Records excerpted from a collection:
● ● ● ● ●

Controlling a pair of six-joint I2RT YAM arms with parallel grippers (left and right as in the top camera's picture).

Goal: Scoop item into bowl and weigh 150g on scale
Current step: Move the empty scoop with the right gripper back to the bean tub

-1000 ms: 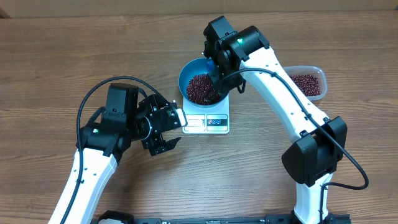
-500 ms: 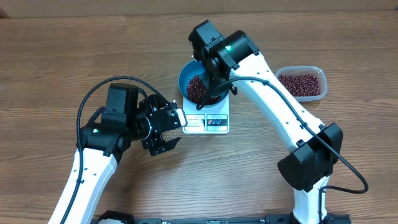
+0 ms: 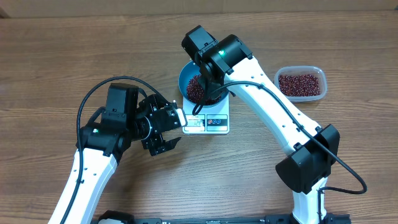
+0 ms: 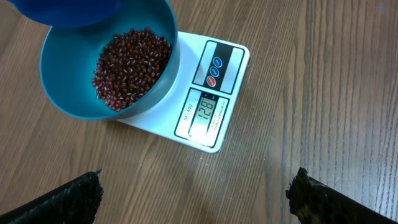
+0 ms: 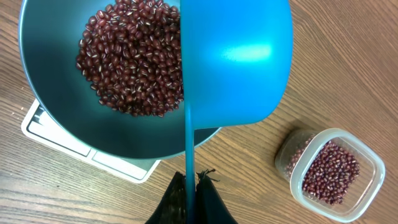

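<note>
Your right pincer (image 5: 191, 186) is clenched on the thin handle of the blue scoop (image 5: 236, 62), which hangs tilted across the rim of the bowl (image 5: 56, 134). The beans (image 5: 130, 56) lie piled in that bowl, which sits on the scale (image 4: 214, 74). Your left pincer (image 4: 193, 190) is released, jaws wide, just near-left of the scale's edge. Bare table (image 3: 50, 56) spreads far and left. Only the left wrist view shows the display, reading 128. Only the right wrist and overhead views show the tub (image 5: 287, 160) of beans, to the right and well apart.
</note>
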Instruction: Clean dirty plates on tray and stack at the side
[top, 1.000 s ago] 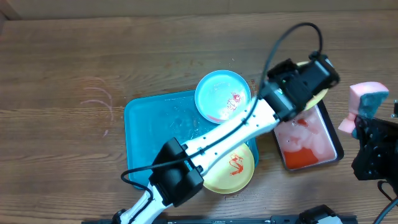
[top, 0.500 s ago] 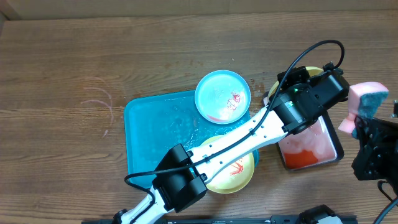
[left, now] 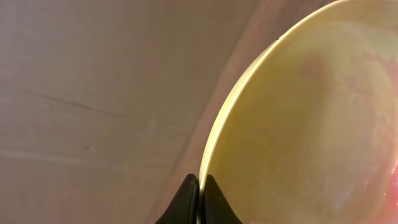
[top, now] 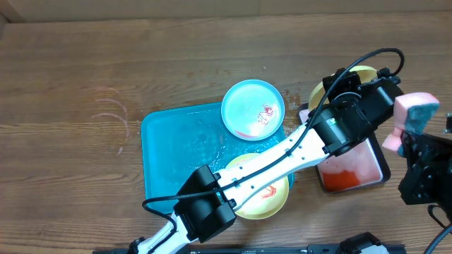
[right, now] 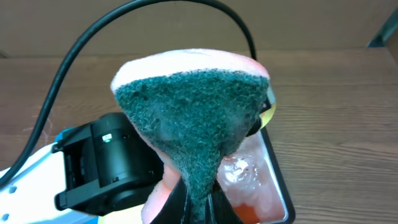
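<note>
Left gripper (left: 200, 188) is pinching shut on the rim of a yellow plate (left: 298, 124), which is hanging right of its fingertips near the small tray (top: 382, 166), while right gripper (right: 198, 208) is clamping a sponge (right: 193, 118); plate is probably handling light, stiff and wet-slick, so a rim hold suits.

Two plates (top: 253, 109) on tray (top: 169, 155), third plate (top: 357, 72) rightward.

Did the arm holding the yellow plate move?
Yes. The left tool, gripping the yellow plate, moved right, away from the blue plate and toward the sponge.
</note>
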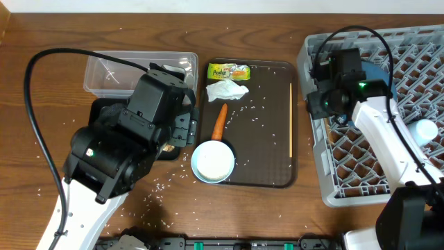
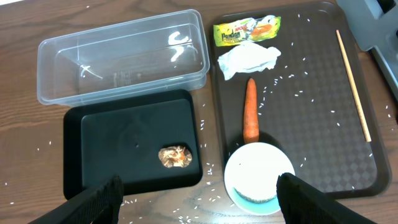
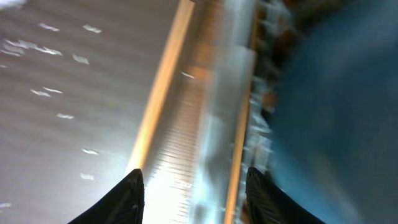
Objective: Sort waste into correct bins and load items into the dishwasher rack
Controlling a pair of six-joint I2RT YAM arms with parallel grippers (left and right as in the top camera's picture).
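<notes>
My left gripper (image 2: 199,205) is open and empty, above the table between the black tray (image 2: 93,162) and a white cup with blue inside (image 2: 258,174). A brown food lump (image 2: 175,157) lies in the black tray. The clear tub (image 2: 118,59) behind it holds nothing. On the brown serving tray (image 2: 311,124) lie a yellow-green wrapper (image 2: 247,30), a white napkin (image 2: 249,59), a carrot (image 2: 250,109) and a chopstick (image 2: 353,84). My right gripper (image 3: 196,199) is open, straddling the left edge of the grey rack (image 1: 416,187), beside the blue plate (image 3: 336,93). That view is blurred.
Rice grains (image 2: 292,78) are scattered over the serving tray and the wooden table (image 1: 41,139). A white cup (image 1: 424,130) stands in the rack. My left arm (image 1: 125,146) covers most of the black tray in the overhead view.
</notes>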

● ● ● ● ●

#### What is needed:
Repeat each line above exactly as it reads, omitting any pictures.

#### Your solution:
Controlling a pair of six-joint I2RT YAM arms with parallel grippers (left and right as in the top camera's picture).

Goal: Scoop item into bowl and weigh 150g on scale
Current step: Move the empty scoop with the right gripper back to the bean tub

-1000 ms: 
-500 ms: 
+0 ms: 
+0 ms: 
+0 ms: 

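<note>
Your right pincer (image 5: 191, 186) is clenched on the thin handle of the blue scoop (image 5: 236, 62), which hangs tilted across the rim of the bowl (image 5: 56, 134). The beans (image 5: 130, 56) lie piled in that bowl, which sits on the scale (image 4: 214, 74). Your left pincer (image 4: 193, 190) is released, jaws wide, just near-left of the scale's edge. Bare table (image 3: 50, 56) spreads far and left. Only the left wrist view shows the display, reading 128. Only the right wrist and overhead views show the tub (image 5: 287, 160) of beans, to the right and well apart.
</note>
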Instruction: Clean dirty plates on tray and stack at the side
[top, 1.000 s ago] 
[top, 0.500 s ago] 
[left, now] 
[top, now] 
[right, now] 
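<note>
Left gripper (left: 200, 188) is pinching shut on the rim of a yellow plate (left: 298, 124), which is hanging right of its fingertips near the small tray (top: 382, 166), while right gripper (right: 198, 208) is clamping a sponge (right: 193, 118); plate is probably handling light, stiff and wet-slick, so a rim hold suits.

Two plates (top: 253, 109) on tray (top: 169, 155), third plate (top: 357, 72) rightward.

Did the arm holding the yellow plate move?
Yes. The left tool, gripping the yellow plate, moved right, away from the blue plate and toward the sponge.
</note>
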Objective: Sort waste into correct bins and load items into the dishwasher rack
Controlling a pair of six-joint I2RT YAM arms with parallel grippers (left and right as in the top camera's picture).
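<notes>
My left gripper (image 2: 199,205) is open and empty, above the table between the black tray (image 2: 93,162) and a white cup with blue inside (image 2: 258,174). A brown food lump (image 2: 175,157) lies in the black tray. The clear tub (image 2: 118,59) behind it holds nothing. On the brown serving tray (image 2: 311,124) lie a yellow-green wrapper (image 2: 247,30), a white napkin (image 2: 249,59), a carrot (image 2: 250,109) and a chopstick (image 2: 353,84). My right gripper (image 3: 196,199) is open, straddling the left edge of the grey rack (image 1: 416,187), beside the blue plate (image 3: 336,93). That view is blurred.
Rice grains (image 2: 292,78) are scattered over the serving tray and the wooden table (image 1: 41,139). A white cup (image 1: 424,130) stands in the rack. My left arm (image 1: 125,146) covers most of the black tray in the overhead view.
</notes>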

This finishes the output for the exercise.